Le 17 février 1941, un magnat de la presse d’outre-Atlantique, Henry Luce, publiait dans Life un éditorial qui allait faire date. Il y appelait de ses voeux un siècle qui se devait d’être « américain » . A ses yeux, il était du devoir de la nation dominant le monde d’exercer aussi un magistère moral qui impose les valeurs de liberté et de démocratie. Au-delà du contexte de la guerre se faisait jour une constante, dans cette nation pénétrée de l’idée de sa « destinée manifeste » , que l’historien spécialiste des relations internationales et des EtatsUnis Pierre Melandri étudie tout au long d’une passionnante synthèse qui court de 1910 à nos jours : le prurit hégémonique des Etats-Unis confronté à la réalité des faits. Il en ressort que ce pays, que le général de Gaulle avait défini comme une « masse énorme portée vers l’expansion » , a été doublement victime de la fameuse ironie hégélienne de l’Histoire. Croyant sortir grand vainqueur de la guerre froide, il s’est retrouvé face à un désordre international beaucoup plus difficile à contrôler, vérifiant ainsi qu’il vaut mieux un ennemi fort et bien identifié que de multiples petits adversaires. En imposant son mode de vie, en créant les conditions technologiques et financières d’une seconde mondialisation, il s’est également dilué, banalisé, perdu dans le Léviathan qu’il avait luimême créé. Il en résulte une stupéfiante boucle de l’Histoire : cette Amérique découverte par un Occident qui prenait alors la main sur le monde a clos elle-même ce cycle de domination du monde par l’Occident
Le Point : A partir de quand l’Amérique se prend-elle à rêver d’un destin messianique ? Pierre Melandri :
Les puritains qui fondent en 1630 la colonie du Massachusetts sont persuadés de représenter le « peuple élu », chargé par Dieu de provoquer un nouveau départ dans l’histoire de l’humanité. A la fin du XVIIIe siècle, les pères fondateurs ne doutent pas d’instaurer une république à vocation universelle qui servira de modèle au monde entier. Mais, au XIXe siècle, l’Amérique est isolationniste. Profitant de la sécurité que lui procurent la maîtrise des mers et l’équilibre des pouvoirs exercés par l’Angleterre, elle se consacre à l’épanouissement de son expérience nationale. Propulsée à la fin du XIXe siècle au rang de première puissance économique, elle est tentée par le colonialisme, mais elle se convainc de son coût et de ses dangers. Dès lors, elle se fixe comme objectif la conquête pacifique des marchés.

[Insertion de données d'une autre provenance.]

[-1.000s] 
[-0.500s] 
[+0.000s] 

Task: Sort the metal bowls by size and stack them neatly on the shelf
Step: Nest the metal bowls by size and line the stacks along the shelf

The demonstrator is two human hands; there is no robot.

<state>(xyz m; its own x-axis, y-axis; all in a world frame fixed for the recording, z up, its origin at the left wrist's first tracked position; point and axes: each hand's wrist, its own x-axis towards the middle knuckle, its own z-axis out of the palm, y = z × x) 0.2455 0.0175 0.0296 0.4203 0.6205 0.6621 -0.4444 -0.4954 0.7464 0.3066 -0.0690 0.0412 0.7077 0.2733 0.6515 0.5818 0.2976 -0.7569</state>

C’est donc la Première Guerre mondiale qui constitue le premier vrai tournant…
Oui. La guerre persuade Wilson que les Etats-Unis ne peuvent plus échapper aux séismes d’un monde où ils sont embarqués et que la survie du projet incarné par son pays dépend de sa capacité à rendre le monde sûr pour la démocratie et le marché. Comprenant que cette tâche est trop lourde pour les seuls Etats-Unis, il s’efforce de le faire à travers la coopération des démocraties dans une ligue des nations. Mais ses concitoyens redoutent de voir l’expérience nationale menacée par la dilution de souveraineté inhérente à son projet.
La même situation, qui se reproduit avec la Seconde Guerre mondiale, a des conséquences différentes : les Etats-Unis forment ce que Malraux appelle la nation « la plus puissante du monde sans l’avoir cherché ».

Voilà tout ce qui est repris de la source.